__Work instruction__: A faithful copy is required. Print each line of the data exactly and omit the pictures.

START Stored data

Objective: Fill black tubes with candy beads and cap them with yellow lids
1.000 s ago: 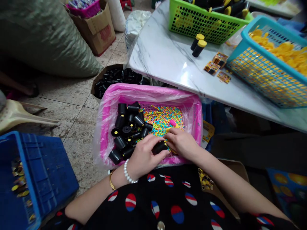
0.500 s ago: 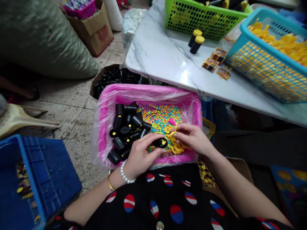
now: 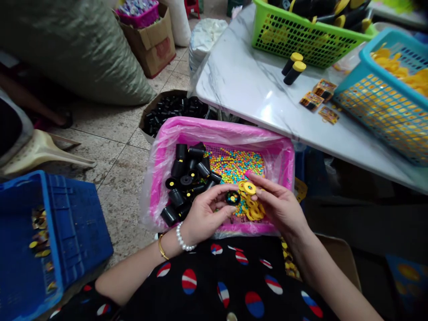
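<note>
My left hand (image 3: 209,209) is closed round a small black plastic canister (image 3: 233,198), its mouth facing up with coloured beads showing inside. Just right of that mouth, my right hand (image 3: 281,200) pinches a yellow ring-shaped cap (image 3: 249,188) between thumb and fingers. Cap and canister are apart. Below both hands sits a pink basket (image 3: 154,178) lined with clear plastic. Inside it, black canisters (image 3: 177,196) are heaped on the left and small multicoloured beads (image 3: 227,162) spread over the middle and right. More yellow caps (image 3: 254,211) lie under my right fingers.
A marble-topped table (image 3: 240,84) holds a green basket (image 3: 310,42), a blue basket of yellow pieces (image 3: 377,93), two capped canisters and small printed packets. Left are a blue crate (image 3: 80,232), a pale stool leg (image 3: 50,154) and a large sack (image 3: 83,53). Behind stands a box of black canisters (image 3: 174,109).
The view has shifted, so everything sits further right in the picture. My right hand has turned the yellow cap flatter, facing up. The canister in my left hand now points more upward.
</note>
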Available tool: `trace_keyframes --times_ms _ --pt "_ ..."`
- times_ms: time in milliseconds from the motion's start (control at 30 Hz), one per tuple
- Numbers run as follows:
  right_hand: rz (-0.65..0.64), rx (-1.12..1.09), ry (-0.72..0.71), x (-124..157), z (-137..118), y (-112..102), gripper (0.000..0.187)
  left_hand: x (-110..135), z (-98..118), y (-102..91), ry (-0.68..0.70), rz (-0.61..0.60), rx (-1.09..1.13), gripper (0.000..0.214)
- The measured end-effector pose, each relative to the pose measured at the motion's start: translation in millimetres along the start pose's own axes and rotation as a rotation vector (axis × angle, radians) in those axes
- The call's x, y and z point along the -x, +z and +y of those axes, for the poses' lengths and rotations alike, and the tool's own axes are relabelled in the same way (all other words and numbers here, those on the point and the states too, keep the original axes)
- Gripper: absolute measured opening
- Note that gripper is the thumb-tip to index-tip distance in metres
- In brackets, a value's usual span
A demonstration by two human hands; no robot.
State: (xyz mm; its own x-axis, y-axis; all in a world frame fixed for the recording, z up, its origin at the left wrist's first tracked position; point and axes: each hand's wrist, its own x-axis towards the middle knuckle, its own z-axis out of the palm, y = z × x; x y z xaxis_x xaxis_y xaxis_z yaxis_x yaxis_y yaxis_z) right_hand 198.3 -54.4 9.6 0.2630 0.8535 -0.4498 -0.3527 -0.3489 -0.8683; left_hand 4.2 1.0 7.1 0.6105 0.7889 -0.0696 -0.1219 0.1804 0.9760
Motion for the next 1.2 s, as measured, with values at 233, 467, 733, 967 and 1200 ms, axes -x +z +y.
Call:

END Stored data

__Exercise result__:
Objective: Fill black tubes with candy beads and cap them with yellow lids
1.000 s ago: 
0.500 s ago: 
now: 
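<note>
My left hand (image 3: 209,209) is closed round a small black plastic canister (image 3: 233,198), its mouth facing up with coloured beads showing inside. Just right of that mouth, my right hand (image 3: 281,200) pinches a yellow ring-shaped cap (image 3: 249,188) between thumb and fingers. Cap and canister are apart. Below both hands sits a pink basket (image 3: 154,178) lined with clear plastic. Inside it, black canisters (image 3: 177,196) are heaped on the left and small multicoloured beads (image 3: 227,162) spread over the middle and right. More yellow caps (image 3: 254,211) lie under my right fingers.
A marble-topped table (image 3: 240,84) holds a green basket (image 3: 310,42), a blue basket of yellow pieces (image 3: 377,93), two capped canisters and small printed packets. Left are a blue crate (image 3: 80,232), a pale stool leg (image 3: 50,154) and a large sack (image 3: 83,53). Behind stands a box of black canisters (image 3: 174,109).
The view has shifted, so everything sits further right in the picture. My right hand has turned the yellow cap flatter, facing up. The canister in my left hand now points more upward.
</note>
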Available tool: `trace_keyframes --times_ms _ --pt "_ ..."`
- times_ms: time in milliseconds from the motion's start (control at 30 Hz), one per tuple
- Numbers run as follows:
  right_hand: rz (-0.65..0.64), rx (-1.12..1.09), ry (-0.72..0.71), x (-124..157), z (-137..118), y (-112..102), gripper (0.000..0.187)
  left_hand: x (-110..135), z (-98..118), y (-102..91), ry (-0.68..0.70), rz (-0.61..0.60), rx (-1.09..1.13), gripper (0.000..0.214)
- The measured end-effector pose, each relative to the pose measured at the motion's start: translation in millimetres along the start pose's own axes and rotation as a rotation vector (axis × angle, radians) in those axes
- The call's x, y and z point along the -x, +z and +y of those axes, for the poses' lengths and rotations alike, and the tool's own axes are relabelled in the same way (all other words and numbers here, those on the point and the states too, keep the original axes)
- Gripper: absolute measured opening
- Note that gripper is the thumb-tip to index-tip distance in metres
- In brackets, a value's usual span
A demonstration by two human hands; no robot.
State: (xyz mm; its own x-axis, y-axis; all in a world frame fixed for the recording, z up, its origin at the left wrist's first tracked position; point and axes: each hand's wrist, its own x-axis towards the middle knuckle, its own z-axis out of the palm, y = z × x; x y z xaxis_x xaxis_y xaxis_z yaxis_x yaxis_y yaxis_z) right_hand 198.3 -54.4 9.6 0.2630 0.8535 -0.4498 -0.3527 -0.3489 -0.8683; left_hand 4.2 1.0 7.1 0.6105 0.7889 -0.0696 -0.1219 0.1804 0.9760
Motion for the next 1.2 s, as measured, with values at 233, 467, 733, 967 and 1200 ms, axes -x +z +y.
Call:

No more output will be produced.